Las Cortes Españolas, las Cámaras Españolas son soberanas. Aritméticamente hablando 180 escaños actuales del no a la corrupción de Rajoy, es la mayoría más cinco, y pueden hacer y deshacer lo que quisieran si los partidos políticos españoles tuvieran las manos libres de euros – paradójicamente euros procedentes de los bolsillos del pueblo que dicen representar – que por la vía de los bancos-sistema-troika-banca vaticana-paraísos fiscales, les han llegado a las diferentes ejecutivas de los distintos partidos que colorean el arco de la gran mentida democrática que nos están haciendo creer que vivimos sumergida en ella, cuando ya no existe una sola fuerza social popular funcionando capaz de darle ilusión de conjunto al pueblo español.

Un pueblo, el español que no somos menos viles que los políticos que nos están engañando, simple y llanamente porque en un principio los elegimos y los aceptamos en las listas cerradas que nos presentaron. Máxime cuando mucha parte del pueblo español, el pueblo del silencio y la mirada lánguida por excelencia,  políticamente hablando, sabe perfectamente, porque lo luchó aunque el franquismo moriría en la cama, pero las libertades, los derechos los ganó en la calle, no vino ninguna troika o el presidente de un banco o de un supermercado a regalarle ni un cuarto de kilo de libertad, porque la libertad se gana empujando y yendo sin descanso hacia ella.

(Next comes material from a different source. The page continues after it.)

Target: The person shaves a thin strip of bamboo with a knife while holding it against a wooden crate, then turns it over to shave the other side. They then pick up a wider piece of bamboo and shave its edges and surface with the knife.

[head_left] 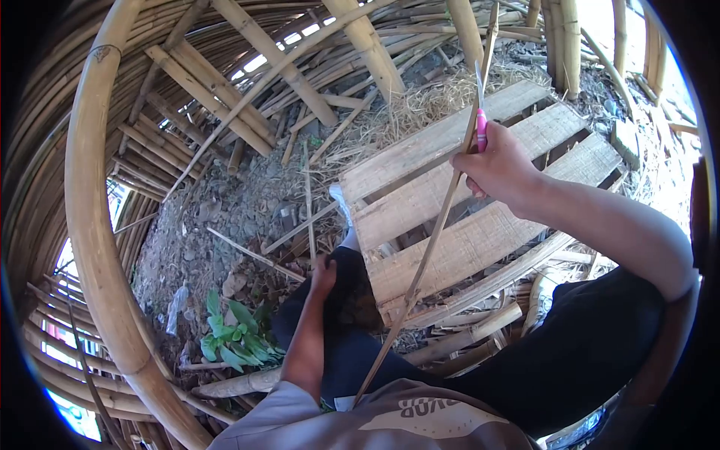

No se qué destino se le dará a las miles de urnas transparentes que están guardadas en distintos almacenes de España, pero no estaría de más echarles una capa de pintura para que no se vean los vergonzosos votos de la mentira que muchos españoles van a depositar en ellas, sacando a bailar a un denigrante baile a unos políticos que de un tiempo, tiempo europeo para acá, entendieron que bailar con la gran banca, con las grandes fuerzas como ellos llaman de la economía mundial, huele para sus economías particulares, mucho mejor que las gentes de la calle, que siempre están exigiendo cosas. Mientras hay que ver con qué educación y con qué deferencia exigen los bancos sus cosas: apenas levantan la voz y son agradecidos proporcionalmente.

Salud y Felicidad. Juan Eladio Palmis.